Resource icon

Hard Drive Burn-In Testing - Discussion Thread

Gilley7997

Dabbler
Joined
Feb 23, 2015
Messages
42
After running Badblocks you might want to rerun the long smart tests now that the disks have had a bit of a work-out

Absolutely, that is already in progress actually. Started it before I even took the screenshot for the last post.
 

nickt

Contributor
Joined
Feb 27, 2015
Messages
131
Just to make sure I understand. I had been monitoring the tests as they ran. I saw no errors reported. At the end of the test I would have expected something saying "Passed no errors reported." This is what I got though. Does it truly not give a summary of the test?

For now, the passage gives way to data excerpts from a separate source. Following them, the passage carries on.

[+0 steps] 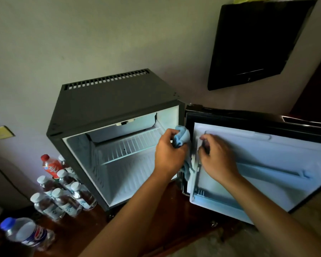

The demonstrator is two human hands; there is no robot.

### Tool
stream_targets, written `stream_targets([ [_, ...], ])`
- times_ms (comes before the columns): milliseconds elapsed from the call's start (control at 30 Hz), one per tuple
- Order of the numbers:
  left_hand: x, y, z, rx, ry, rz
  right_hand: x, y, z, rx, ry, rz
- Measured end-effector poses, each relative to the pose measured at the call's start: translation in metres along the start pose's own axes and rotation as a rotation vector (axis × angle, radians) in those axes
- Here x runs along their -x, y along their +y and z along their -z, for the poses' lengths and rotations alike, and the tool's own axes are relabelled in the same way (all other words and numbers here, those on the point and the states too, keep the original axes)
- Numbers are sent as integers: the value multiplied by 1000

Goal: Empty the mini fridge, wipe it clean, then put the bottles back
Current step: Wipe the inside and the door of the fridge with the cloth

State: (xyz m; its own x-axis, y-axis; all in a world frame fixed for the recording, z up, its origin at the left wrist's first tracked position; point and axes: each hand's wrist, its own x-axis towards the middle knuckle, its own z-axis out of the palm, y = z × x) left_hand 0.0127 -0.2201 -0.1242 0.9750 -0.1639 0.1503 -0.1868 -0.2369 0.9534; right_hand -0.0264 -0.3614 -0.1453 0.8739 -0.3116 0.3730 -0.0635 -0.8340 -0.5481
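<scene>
The black mini fridge (107, 104) stands open, its white inside holding only a wire shelf (130, 145). Its door (267, 164) is swung wide to the right. My left hand (168, 154) grips a light blue cloth (183, 137) at the hinge side, between the cabinet and the door. My right hand (217, 158) has its fingers curled on the inner door's left edge, gripping the dark seal there. Several small water bottles (63, 197) and a red-capped soda bottle (50, 165) stand on the wood surface left of the fridge. A larger blue-capped bottle (24, 232) lies at the lower left.
A black wall-mounted screen (258, 43) hangs above and right of the fridge. The fridge sits on a dark wood surface (85, 230). A yellow wall plate (1, 132) is at the far left. The door's inner shelf rail (271, 170) crosses its white lining.
</scene>
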Motion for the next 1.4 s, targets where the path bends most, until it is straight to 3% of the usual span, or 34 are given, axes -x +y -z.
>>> stream_targets([
  [300, 7, -15, -38, -2, -31, 26, -5, 17, -3, -76, 29, 142],
  [533, 7, -19, -31, 299, -140, 158, -10, 27, -1, -79, 12, 237],
  [800, 7, -31, -48, 233, 34, 185, -14, 35, 0, -147, -16, 224],
  [1167, 17, -59, -65, 232, 50, 291, -19, 49, -1, -173, -4, 283],
  [1400, 19, -59, -70, 274, 123, 212, -23, 55, -1, -148, -2, 328],
])
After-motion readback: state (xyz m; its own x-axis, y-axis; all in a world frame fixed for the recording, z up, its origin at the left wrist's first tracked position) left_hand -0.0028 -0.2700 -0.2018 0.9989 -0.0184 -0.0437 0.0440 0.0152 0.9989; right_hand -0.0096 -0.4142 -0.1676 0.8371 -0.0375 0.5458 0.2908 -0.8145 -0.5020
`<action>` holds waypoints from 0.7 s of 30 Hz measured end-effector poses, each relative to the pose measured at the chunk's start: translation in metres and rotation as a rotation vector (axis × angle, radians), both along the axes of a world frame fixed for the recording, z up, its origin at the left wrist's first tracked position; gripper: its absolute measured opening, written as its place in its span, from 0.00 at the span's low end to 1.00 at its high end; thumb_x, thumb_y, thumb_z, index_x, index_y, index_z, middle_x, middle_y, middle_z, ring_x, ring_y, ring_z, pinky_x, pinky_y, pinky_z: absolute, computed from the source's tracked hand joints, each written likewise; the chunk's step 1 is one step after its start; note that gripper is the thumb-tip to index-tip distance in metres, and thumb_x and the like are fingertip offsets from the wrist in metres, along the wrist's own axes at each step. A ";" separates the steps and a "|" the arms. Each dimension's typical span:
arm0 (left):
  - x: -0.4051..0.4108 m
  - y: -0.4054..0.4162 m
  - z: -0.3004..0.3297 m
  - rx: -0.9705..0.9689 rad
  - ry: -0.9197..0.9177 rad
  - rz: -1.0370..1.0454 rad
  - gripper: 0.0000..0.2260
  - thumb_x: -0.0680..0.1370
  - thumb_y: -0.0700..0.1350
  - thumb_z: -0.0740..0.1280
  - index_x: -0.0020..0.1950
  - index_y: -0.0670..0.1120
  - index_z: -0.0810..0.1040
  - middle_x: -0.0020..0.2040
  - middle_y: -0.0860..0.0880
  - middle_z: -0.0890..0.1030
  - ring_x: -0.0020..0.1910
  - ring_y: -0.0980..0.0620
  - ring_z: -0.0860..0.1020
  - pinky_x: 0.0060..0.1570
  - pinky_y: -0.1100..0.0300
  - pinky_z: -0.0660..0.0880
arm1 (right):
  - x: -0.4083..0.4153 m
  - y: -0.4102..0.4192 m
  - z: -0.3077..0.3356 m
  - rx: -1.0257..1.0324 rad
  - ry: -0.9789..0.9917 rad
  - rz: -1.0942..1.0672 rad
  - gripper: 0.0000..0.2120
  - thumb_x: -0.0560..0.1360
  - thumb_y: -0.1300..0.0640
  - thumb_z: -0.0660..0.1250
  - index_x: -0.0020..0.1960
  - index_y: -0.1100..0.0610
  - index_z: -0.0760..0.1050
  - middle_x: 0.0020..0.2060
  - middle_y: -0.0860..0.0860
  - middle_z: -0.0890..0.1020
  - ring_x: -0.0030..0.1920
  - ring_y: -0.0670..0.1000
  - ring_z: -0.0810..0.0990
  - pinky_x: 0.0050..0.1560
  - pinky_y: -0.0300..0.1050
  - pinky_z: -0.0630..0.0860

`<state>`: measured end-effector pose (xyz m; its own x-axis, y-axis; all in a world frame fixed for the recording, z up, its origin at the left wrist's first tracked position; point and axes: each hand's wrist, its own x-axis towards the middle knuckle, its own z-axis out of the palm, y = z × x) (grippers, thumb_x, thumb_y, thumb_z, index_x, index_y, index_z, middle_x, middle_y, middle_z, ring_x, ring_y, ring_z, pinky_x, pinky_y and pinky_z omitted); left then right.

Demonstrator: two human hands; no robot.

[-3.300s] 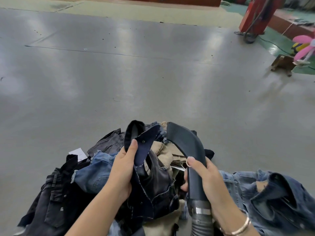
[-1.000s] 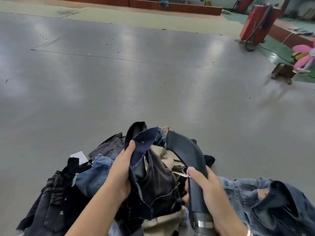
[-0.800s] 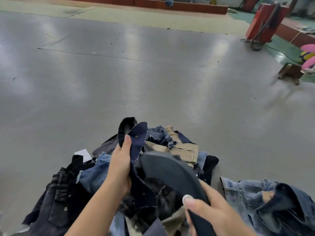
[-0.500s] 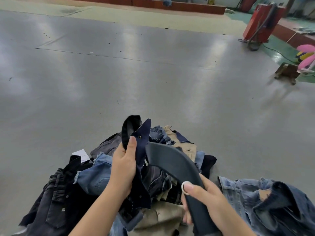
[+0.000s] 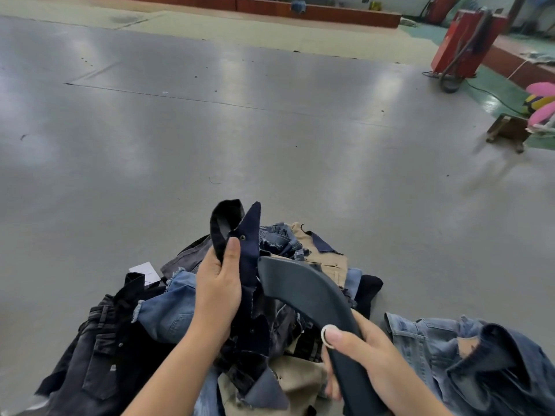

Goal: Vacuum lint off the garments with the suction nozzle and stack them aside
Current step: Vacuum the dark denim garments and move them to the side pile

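suction nozzle (image 5: 303, 291) | right hand (image 5: 363, 354) | long axis up-left, mouth toward navy garment (image 5: 250, 265)

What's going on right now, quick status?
Left hand gripping dark navy garment, held up. Right hand holding suction nozzle, mouth at the cloth. Garment pile underneath, nothing blocking.

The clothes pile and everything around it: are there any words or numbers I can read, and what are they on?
No text can be read anywhere.
White paper tag beside the clothes pile: faint marks, too small and blurred to read.
Red machine at the far right: no label shows.
Suction nozzle in the right hand: plain, no brand visible.
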<state>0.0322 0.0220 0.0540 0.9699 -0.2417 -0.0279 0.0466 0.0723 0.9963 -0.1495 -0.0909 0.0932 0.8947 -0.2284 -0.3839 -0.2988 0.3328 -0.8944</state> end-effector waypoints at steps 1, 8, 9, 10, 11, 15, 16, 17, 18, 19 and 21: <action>0.002 0.001 0.000 -0.011 0.015 0.008 0.18 0.73 0.62 0.61 0.45 0.48 0.78 0.39 0.47 0.84 0.40 0.47 0.81 0.41 0.48 0.77 | -0.001 0.001 -0.001 -0.004 -0.003 0.021 0.21 0.61 0.45 0.74 0.53 0.45 0.79 0.34 0.56 0.82 0.30 0.57 0.79 0.30 0.44 0.76; 0.006 0.001 -0.001 0.007 0.056 0.038 0.12 0.81 0.53 0.60 0.44 0.48 0.78 0.38 0.51 0.83 0.38 0.53 0.80 0.39 0.56 0.77 | -0.004 0.005 -0.008 -0.180 0.018 0.150 0.23 0.64 0.42 0.71 0.59 0.40 0.75 0.44 0.44 0.85 0.43 0.43 0.83 0.42 0.34 0.75; 0.003 0.001 -0.001 -0.002 0.068 0.016 0.11 0.80 0.53 0.61 0.44 0.49 0.77 0.36 0.50 0.82 0.34 0.52 0.80 0.34 0.56 0.77 | -0.003 0.002 -0.007 -0.125 -0.004 0.100 0.20 0.63 0.43 0.73 0.54 0.42 0.78 0.38 0.48 0.84 0.36 0.48 0.82 0.37 0.39 0.76; 0.000 0.000 0.000 -0.009 0.076 -0.007 0.11 0.80 0.53 0.61 0.44 0.49 0.77 0.32 0.51 0.81 0.28 0.54 0.79 0.27 0.59 0.75 | -0.001 -0.001 -0.006 -0.082 -0.026 0.026 0.17 0.63 0.44 0.74 0.51 0.45 0.79 0.33 0.53 0.81 0.30 0.53 0.80 0.32 0.44 0.76; -0.002 0.000 0.001 -0.006 0.076 -0.023 0.11 0.80 0.53 0.61 0.44 0.49 0.76 0.29 0.52 0.79 0.24 0.56 0.77 0.22 0.62 0.72 | 0.001 -0.005 -0.005 -0.062 -0.036 -0.054 0.16 0.63 0.46 0.75 0.48 0.49 0.79 0.31 0.57 0.79 0.27 0.56 0.77 0.29 0.46 0.75; -0.001 0.000 0.001 -0.040 0.128 -0.021 0.12 0.81 0.52 0.60 0.48 0.46 0.77 0.27 0.52 0.78 0.22 0.55 0.75 0.20 0.64 0.70 | -0.003 -0.020 -0.003 -0.059 -0.027 -0.191 0.20 0.63 0.49 0.75 0.49 0.59 0.75 0.29 0.61 0.76 0.24 0.58 0.75 0.25 0.45 0.74; 0.000 0.000 0.000 -0.054 0.149 -0.018 0.12 0.81 0.52 0.60 0.48 0.45 0.77 0.29 0.51 0.79 0.23 0.55 0.76 0.21 0.64 0.71 | -0.006 -0.019 -0.003 -0.076 -0.022 -0.134 0.21 0.62 0.47 0.76 0.49 0.56 0.76 0.30 0.61 0.77 0.25 0.59 0.76 0.26 0.46 0.75; 0.000 0.000 0.001 -0.061 0.166 -0.024 0.13 0.81 0.53 0.60 0.49 0.44 0.77 0.31 0.50 0.80 0.25 0.54 0.76 0.23 0.62 0.71 | -0.007 -0.017 -0.003 -0.103 -0.015 -0.055 0.21 0.61 0.45 0.75 0.51 0.52 0.77 0.32 0.60 0.79 0.28 0.60 0.78 0.29 0.47 0.76; 0.000 -0.001 0.000 -0.063 0.180 -0.042 0.15 0.81 0.54 0.60 0.51 0.43 0.78 0.35 0.48 0.82 0.29 0.52 0.78 0.26 0.60 0.73 | -0.008 -0.013 -0.005 -0.141 -0.009 0.025 0.21 0.62 0.43 0.74 0.52 0.46 0.78 0.37 0.58 0.82 0.35 0.59 0.81 0.34 0.45 0.78; 0.000 -0.002 -0.001 -0.067 0.198 -0.061 0.16 0.81 0.54 0.60 0.53 0.42 0.78 0.41 0.46 0.84 0.35 0.49 0.81 0.32 0.57 0.76 | -0.008 -0.008 -0.007 -0.186 0.000 0.085 0.22 0.62 0.42 0.73 0.55 0.42 0.78 0.43 0.55 0.84 0.43 0.55 0.83 0.41 0.40 0.79; -0.001 -0.003 -0.002 -0.087 0.247 -0.072 0.16 0.80 0.54 0.60 0.55 0.43 0.78 0.47 0.43 0.85 0.41 0.47 0.83 0.39 0.53 0.78 | -0.006 -0.001 -0.012 -0.220 0.011 0.120 0.27 0.62 0.41 0.72 0.60 0.43 0.75 0.47 0.45 0.85 0.48 0.44 0.83 0.44 0.32 0.75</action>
<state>0.0314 0.0186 0.0522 0.9166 -0.3217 -0.2372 0.2952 0.1449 0.9444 -0.1552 -0.0924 0.0816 0.9165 -0.1999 -0.3465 -0.3345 0.0917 -0.9379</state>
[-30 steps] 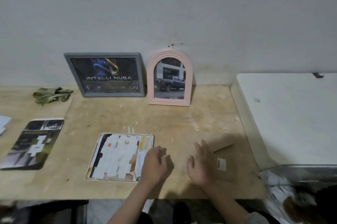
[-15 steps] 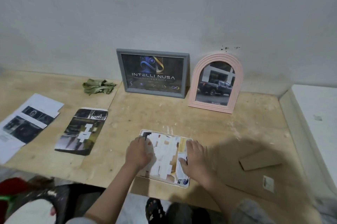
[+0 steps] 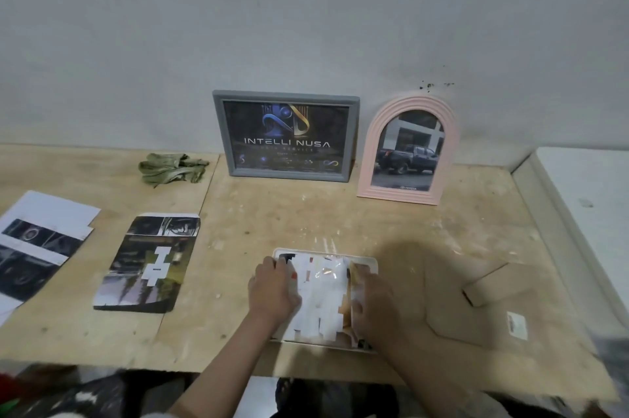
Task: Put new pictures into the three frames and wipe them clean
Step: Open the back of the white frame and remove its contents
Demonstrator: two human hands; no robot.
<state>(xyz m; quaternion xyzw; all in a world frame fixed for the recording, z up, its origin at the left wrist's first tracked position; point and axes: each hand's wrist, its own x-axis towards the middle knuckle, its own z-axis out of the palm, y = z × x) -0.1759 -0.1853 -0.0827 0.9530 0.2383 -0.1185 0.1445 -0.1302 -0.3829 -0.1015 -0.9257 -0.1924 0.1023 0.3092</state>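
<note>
Wooden table (image 3: 306, 213), tape-patched white frame (image 3: 371, 262)

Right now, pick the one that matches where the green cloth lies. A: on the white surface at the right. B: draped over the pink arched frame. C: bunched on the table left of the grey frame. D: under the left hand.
C: the green cloth lies bunched on the table, left of the grey frame, touched by neither hand.
</note>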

I've also just finished my first badblocks run, and was surprised by there being no "congratulations all is well" message at the end. My own conclusion was also that this was good news. A little Googling suggested that the "-v" switch could have been used, which actually provides the congratulations message (and more verbose information on errors if they occur).

Might be good to add the "-v" switch back in the OP.

On another note, I also found that speeds decreased linearly in progression from start to finish on each read / write pass. My (unqualified) conclusion is that spinning disks must use a constant linear distance per bit, and - of course - spin at a constant rotational speed (unlike CDs that spin at a constant velocity past the head, which means the rotational speed changes as required). So thinking through the geometry of this, as the head moves closer to the centre of the disk, it takes longer for each bit to pass by the head, and so the throughput decreases linearly.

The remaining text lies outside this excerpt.